§ Description of the task: Leaving out the pictures, return word for word the stretch of entries below from the line holding "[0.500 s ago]" through the line holding "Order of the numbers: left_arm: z".

---------- Extracted records ----------

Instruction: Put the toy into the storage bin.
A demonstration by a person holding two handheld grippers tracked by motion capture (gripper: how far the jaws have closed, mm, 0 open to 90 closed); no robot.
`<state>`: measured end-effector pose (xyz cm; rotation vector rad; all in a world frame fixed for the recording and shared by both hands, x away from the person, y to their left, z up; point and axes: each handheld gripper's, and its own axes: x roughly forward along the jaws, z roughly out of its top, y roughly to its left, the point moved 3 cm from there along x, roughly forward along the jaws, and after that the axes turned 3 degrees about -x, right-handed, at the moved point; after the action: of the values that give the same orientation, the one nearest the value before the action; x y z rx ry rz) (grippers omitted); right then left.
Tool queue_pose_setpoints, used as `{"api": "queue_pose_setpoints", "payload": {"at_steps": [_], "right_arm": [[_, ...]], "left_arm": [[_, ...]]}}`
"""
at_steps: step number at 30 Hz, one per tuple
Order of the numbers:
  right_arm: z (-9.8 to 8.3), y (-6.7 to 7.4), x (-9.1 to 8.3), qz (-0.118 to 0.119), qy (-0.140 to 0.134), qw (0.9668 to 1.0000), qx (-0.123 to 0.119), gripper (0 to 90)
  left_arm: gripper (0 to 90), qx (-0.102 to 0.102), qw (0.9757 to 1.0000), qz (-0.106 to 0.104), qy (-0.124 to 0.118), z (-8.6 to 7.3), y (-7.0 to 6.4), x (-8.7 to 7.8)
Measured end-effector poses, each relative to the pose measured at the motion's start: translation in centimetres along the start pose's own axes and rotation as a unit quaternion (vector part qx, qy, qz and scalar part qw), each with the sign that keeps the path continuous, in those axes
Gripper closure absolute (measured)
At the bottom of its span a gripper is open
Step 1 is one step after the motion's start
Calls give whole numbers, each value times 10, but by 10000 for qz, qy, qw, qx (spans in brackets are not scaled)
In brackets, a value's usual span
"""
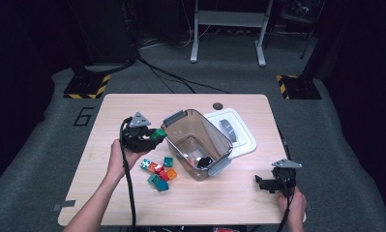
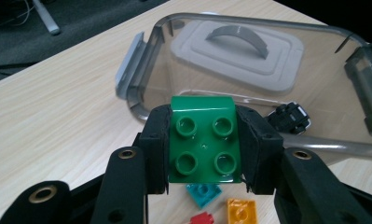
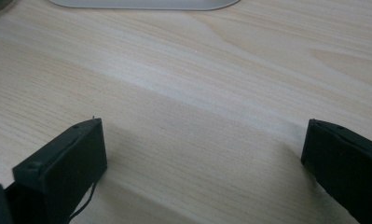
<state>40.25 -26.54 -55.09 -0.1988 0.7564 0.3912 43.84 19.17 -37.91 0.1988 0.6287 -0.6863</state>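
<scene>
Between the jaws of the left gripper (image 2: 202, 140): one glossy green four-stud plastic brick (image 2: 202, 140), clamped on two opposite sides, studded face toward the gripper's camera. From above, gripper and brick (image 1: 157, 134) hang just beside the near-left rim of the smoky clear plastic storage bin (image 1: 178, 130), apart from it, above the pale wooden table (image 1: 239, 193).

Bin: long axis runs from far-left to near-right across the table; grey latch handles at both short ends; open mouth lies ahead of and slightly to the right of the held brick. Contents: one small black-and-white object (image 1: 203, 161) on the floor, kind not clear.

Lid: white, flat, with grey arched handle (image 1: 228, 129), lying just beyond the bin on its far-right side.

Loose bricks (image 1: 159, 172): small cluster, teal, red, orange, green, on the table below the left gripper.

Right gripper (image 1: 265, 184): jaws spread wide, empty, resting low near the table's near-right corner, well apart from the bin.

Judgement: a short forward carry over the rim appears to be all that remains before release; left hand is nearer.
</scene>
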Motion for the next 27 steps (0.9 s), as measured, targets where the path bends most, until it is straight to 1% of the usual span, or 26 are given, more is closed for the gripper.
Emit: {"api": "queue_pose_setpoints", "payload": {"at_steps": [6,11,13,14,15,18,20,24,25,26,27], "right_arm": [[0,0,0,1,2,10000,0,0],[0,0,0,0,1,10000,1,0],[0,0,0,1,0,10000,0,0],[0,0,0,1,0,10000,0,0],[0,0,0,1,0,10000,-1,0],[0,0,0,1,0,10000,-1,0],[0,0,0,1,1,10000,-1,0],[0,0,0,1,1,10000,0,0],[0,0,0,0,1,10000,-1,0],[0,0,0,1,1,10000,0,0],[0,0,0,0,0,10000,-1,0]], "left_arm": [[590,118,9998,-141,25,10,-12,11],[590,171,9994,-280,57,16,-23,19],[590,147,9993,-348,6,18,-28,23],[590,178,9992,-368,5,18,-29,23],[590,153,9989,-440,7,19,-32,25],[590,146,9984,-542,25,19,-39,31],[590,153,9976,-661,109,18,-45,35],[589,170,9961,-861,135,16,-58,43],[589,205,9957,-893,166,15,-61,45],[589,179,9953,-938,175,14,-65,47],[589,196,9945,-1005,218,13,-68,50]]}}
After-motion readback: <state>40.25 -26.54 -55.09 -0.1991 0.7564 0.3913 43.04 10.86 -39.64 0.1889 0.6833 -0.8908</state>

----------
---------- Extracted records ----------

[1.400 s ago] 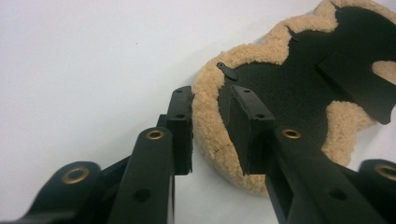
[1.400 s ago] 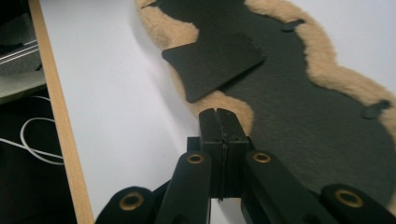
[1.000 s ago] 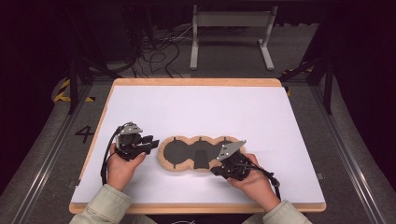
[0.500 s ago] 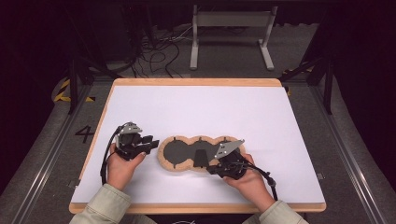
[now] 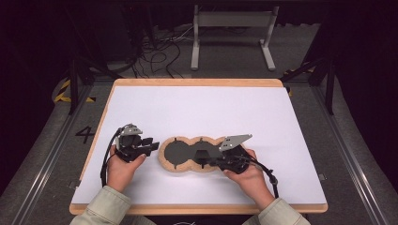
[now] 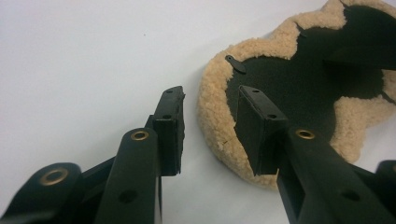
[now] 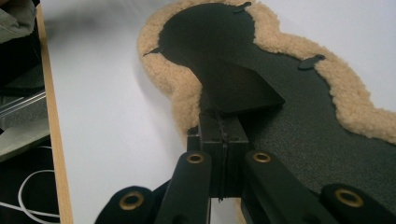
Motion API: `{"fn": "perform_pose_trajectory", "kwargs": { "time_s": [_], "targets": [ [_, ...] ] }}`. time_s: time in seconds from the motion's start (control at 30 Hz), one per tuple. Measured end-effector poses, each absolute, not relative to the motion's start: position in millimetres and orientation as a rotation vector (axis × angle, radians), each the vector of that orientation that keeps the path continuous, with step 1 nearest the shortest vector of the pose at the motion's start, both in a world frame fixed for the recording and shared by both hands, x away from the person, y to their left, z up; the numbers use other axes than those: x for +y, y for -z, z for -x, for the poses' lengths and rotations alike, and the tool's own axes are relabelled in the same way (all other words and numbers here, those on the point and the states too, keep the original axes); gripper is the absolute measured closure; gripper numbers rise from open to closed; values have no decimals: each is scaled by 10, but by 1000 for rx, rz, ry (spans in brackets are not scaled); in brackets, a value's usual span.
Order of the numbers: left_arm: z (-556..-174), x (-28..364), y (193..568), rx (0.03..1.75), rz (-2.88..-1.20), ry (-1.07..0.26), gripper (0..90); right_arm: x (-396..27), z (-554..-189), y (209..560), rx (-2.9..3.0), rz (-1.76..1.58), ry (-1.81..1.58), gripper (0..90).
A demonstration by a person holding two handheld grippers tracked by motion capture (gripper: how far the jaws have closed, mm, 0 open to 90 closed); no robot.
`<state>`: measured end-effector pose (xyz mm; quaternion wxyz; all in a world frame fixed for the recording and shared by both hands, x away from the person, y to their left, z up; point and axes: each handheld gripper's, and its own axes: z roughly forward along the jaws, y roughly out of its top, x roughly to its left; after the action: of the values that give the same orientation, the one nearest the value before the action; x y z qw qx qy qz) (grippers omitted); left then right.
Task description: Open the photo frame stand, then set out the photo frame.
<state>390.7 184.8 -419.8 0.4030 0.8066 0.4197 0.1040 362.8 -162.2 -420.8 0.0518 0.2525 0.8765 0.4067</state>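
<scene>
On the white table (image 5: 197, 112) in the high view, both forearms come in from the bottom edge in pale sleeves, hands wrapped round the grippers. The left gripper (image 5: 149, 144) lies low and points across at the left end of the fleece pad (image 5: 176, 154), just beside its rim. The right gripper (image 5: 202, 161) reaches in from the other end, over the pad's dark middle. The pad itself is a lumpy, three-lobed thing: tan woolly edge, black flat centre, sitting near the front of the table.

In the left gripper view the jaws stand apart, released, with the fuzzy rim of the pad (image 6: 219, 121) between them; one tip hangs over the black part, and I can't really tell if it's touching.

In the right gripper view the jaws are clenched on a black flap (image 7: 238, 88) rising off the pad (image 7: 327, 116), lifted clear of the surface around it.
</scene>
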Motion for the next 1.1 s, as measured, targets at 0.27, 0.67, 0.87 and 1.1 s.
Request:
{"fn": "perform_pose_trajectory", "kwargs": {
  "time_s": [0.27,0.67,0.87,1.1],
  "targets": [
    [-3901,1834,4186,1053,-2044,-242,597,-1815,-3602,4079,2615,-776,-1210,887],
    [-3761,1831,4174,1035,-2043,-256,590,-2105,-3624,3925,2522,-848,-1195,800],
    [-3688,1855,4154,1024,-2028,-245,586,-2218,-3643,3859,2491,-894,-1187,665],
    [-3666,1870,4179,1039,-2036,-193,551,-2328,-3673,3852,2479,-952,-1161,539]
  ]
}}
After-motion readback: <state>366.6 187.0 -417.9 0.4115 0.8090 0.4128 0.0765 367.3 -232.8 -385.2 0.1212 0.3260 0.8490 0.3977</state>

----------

§ Solution to this problem:
[0.500 s ago] 
[now] 
[now] 
[now] 
Motion API: `{"fn": "perform_pose_trajectory", "kwargs": { "time_s": [_], "targets": [ [_, ...] ] }}`. time_s: time in seconds from the motion's start (control at 30 Hz), one per tuple. Measured end-effector poses, each absolute, not relative to the motion's start: position in millimetres and orientation as a rotation vector (axis × angle, radians), each the vector of that orientation that keeps the path continuous, with step 1 nearest the shortest vector of the pose at the motion's start, both in a world frame fixed for the recording and shared by both hands, x away from the person, y to their left, z up; the numbers use other axes than those: x for +y, y for -z, z for -x, for the poses' lengths and rotations alike, and the tool's own axes are relabelled in the same way (all other words and numbers here, those on the point and the states too, keep the original axes); gripper is the absolute measured closure; gripper numbers rise from open to closed; values have no decimals: each is scaled by 10, but by 1000 for rx, rz, ry (spans in brackets are not scaled); in brackets, a value's usual span.
Order of the numbers: left_arm: z (-556..-174), x (-28..364), y (193..568), rx (0.03..1.75), rz (-2.88..-1.20), ry (-1.07..0.26), gripper (0..90); right_arm: x (-396..27), z (-554..-189), y (209..560), rx (-2.9..3.0), rz (-1.76..1.58), ry (-1.81..1.58), gripper (0..90).

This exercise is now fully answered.